SoFunction
Updated on 2024-11-15

python queue Queue in detail

Queue

Queue is a thread-safe implementation of FIFO in the python standard library that provides a first-in-first-out data structure, or queue, for multi-threaded programming that is used to transfer information between producer and consumer threads.

Basic FIFO queue

class (maxsize=0)

FIFO that is, First in First Out, FIFO. Queue provides a basic FIFO container, the use of very simple, maxsize is an integer that specifies the upper limit of the number of data that can be stored in the queue. Once the upper limit is reached, insertion will result in blocking until the data in the queue is consumed. If maxsize is less than or equal to 0, the queue size is not limited.

Take a chestnut:

import Queue

q = ()

for i in range(5):
  (i)

while not ():
  print ()

Output:

0
1
2
3
4

LIFO queue

class (maxsize=0)

LIFO is Last in First Out, Last in First Out. Similar to the stack, the use is also very simple, maxsize usage is the same as above.

Another chestnut:

import Queue

q = ()

for i in range(5):
  (i)

while not ():
  print ()

Output:

4
3
2
1
0

You can see that simply replacing the class with the class

Priority Queue

class (maxsize=0)

Constructs a priority queue. maxsize is used as above.

import Queue
import threading

class Job(object):
  def __init__(self, priority, description):
     = priority
     = description
    print 'Job:',description
    return
  def __cmp__(self, other):
    return cmp(, )

q = ()

(Job(3, 'level 3 job'))
(Job(10, 'level 10 job'))
(Job(1, 'level 1 job'))

def process_job(q):
  while True:
    next_job = ()
    print 'for:', next_job.description
    q.task_done()

workers = [(target=process_job, args=(q,)),
    (target=process_job, args=(q,))
    ]

for w in workers:
  (True)
  ()

()

in the end

Job: level 3 job
Job: level 10 job
Job: level 1 job
for: level 1 job
for: level 3 job
for: job: level 10 job

Some common methods

task_done()

Means that one of the tasks previously entered into the queue has completed. Called by the queue's consumer thread. Each get() call gets a task, and the next task_done() call tells the queue that the task has been processed.

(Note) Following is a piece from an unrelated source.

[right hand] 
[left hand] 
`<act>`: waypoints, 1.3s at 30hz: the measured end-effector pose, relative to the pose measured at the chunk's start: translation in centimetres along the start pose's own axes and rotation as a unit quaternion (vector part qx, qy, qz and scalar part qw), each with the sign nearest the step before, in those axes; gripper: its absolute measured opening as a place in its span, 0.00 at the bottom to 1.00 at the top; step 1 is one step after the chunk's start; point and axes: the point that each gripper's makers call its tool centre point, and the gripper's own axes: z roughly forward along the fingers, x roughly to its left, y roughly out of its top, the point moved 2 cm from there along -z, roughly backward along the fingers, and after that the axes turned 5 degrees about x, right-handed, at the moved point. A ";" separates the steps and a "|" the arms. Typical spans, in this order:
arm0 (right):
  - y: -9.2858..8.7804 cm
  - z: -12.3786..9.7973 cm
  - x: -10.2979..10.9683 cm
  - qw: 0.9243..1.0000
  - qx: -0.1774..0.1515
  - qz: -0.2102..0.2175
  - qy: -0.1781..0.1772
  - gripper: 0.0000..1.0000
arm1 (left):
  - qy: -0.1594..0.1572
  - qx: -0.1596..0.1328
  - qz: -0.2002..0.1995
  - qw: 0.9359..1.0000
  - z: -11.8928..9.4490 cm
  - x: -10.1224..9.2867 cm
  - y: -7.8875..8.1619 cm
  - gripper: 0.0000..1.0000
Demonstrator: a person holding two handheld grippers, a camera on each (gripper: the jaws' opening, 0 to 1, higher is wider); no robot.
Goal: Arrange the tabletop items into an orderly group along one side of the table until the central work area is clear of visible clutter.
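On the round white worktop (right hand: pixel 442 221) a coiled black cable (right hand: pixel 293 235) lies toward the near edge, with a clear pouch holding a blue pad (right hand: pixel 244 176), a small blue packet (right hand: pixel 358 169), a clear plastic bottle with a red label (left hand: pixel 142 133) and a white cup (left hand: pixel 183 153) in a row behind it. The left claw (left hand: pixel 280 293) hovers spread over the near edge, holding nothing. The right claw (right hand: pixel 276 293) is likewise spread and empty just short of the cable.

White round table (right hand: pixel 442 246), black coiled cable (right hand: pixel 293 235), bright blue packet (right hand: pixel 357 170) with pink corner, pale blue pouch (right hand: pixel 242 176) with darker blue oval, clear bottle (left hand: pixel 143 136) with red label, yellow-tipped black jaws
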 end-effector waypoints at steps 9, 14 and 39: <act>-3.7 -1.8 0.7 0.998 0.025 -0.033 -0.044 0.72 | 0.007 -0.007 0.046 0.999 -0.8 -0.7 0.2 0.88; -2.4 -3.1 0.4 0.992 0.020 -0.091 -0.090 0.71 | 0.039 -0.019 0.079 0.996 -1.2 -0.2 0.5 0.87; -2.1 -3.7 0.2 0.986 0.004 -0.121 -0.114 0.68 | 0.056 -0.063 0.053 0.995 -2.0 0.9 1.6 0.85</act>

If a join() is currently blocking, it will resume execution when all the tasks in the queue have been processed (i.e., there is a corresponding task_done() call for each task queued by a put() call).

join()

Blocks the calling thread until all tasks in the queue have been processed.

The number of unfinished tasks increases whenever data is added to the queue. When the consumer thread calls task_done() (meaning that a consumer obtains the task and completes it), the number of unfinished tasks decreases. When the number of unfinished tasks drops to 0, join() unblocks.

put(item[, block[, timeout]])

Put the item into the queue.

  1. If the optional parameter block is True and timeout is an empty object (the default case, blocking calls with no timeout).
  2. If timeout is a positive integer, blocks the calling process for up to timeout seconds, and throws a Full exception (blocking call with timeout) if there has been no empty space available.
  3. If block is False, put the data into the queue if there is free space available, otherwise throw a Full exception immediately.
  4. Its non-blocking version is put_nowait equivalent to put(item, False)

get([block[, timeout]])

Removes a data from the queue and returns it. block is the same as the put method with the timeout parameter.

Its non-blocking method is 'get_nowait()' which is equivalent to get(False).

empty()

If the queue is empty, return True, otherwise return False.

The above is a small introduction to the python queue Queue detailed integration, I hope to help you, if you have any questions please leave me a message, I will reply to you in a timely manner. Here also thank you very much for your support of my website!